## [WORK INSTRUCTION]
Pick each line containing the word "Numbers" out of the data below.

## [SUPPLIED INFORMATION]
┌──
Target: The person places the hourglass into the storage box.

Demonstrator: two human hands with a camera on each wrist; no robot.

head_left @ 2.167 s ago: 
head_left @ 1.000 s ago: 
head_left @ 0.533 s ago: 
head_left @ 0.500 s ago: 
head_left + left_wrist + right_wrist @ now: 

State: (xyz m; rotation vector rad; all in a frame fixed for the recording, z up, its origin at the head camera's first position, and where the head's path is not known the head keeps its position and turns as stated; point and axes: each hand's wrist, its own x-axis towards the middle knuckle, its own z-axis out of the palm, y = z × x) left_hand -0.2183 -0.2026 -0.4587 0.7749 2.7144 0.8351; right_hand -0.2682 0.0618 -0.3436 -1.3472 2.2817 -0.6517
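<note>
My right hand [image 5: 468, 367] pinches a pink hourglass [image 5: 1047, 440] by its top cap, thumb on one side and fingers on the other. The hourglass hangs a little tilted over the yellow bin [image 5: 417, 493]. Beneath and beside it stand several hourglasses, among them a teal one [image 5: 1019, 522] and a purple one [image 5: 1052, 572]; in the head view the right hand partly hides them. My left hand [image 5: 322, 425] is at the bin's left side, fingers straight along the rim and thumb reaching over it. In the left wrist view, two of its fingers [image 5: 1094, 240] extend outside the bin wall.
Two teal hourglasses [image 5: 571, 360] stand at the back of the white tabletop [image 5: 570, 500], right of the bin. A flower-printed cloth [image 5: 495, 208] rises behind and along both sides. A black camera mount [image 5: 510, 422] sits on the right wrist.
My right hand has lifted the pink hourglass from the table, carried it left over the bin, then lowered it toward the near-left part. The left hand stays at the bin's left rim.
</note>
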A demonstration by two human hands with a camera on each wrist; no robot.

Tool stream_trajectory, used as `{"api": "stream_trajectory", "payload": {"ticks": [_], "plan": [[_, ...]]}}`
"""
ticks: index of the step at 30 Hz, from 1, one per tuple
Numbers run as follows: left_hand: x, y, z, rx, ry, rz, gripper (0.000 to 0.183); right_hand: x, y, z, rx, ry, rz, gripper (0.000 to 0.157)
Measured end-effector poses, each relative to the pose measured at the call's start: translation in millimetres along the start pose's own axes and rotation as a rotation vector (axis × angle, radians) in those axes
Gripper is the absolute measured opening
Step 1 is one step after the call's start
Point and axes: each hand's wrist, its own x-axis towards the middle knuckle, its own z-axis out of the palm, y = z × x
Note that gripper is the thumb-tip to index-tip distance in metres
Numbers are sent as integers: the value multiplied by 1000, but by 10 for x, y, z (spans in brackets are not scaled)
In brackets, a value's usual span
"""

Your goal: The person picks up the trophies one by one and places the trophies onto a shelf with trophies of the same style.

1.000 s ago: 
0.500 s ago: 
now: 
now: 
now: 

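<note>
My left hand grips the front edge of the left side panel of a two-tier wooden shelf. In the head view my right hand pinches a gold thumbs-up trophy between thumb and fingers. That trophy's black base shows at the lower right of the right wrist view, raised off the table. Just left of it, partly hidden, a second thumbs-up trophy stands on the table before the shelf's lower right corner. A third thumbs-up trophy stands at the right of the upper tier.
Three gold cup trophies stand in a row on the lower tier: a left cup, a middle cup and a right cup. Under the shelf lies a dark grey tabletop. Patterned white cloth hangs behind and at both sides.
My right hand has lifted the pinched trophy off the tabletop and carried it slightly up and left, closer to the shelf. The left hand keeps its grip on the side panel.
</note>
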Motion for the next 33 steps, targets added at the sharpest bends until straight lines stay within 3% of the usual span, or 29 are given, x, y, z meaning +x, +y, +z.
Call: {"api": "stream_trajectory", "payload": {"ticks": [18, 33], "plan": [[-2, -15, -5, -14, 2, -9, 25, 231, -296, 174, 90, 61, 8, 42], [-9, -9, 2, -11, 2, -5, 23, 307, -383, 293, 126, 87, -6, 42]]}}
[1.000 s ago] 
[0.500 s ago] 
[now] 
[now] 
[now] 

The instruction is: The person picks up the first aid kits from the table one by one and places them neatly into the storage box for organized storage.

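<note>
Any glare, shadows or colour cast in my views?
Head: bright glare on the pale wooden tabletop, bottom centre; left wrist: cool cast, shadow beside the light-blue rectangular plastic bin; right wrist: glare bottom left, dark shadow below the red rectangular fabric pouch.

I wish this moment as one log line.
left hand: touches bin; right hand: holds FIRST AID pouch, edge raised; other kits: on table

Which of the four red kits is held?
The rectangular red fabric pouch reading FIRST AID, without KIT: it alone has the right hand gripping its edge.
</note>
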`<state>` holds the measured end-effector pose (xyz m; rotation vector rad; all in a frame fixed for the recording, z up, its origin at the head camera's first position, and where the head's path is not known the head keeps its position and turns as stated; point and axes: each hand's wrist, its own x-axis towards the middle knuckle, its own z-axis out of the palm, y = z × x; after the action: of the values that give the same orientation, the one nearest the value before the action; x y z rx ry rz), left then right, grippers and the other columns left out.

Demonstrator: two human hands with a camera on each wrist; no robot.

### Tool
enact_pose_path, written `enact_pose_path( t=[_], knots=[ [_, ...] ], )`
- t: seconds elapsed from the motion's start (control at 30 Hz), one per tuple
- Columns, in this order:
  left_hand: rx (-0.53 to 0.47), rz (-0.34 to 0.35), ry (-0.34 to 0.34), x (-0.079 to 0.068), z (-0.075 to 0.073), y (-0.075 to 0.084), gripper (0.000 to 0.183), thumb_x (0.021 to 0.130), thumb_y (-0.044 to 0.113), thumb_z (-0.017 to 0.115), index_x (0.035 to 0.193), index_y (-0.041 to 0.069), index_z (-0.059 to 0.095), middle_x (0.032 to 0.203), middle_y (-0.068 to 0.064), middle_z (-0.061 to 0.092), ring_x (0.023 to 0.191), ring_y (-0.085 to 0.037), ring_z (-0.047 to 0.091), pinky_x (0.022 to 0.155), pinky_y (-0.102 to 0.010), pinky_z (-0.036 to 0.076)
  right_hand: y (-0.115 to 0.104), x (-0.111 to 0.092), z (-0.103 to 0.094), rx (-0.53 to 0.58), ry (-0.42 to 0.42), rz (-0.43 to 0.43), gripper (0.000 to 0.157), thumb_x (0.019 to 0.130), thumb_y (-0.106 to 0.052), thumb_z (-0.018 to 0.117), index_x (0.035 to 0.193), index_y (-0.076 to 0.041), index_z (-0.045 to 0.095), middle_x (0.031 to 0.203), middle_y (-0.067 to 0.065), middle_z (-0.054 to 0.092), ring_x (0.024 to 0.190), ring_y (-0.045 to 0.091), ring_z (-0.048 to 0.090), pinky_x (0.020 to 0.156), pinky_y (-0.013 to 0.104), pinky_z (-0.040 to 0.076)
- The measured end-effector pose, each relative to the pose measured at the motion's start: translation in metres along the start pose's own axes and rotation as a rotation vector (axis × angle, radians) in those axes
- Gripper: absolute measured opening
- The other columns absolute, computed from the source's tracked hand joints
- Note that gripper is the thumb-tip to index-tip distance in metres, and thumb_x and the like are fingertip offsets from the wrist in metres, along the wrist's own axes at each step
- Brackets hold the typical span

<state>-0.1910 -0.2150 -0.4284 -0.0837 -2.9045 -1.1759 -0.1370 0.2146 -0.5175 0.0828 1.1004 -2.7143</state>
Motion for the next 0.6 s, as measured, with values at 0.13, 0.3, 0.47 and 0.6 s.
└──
## [SOLUTION FOR THIS EXERCISE]
Numbers run as follows: left_hand: x, y, z, rx, ry, rz, gripper (0.000 to 0.183); right_hand: x, y, z, rx, ry, rz, gripper (0.000 to 0.157)
Numbers are sent as integers: the value multiplied by 1000, but by 10 for x, y, z (spans in brackets are not scaled)

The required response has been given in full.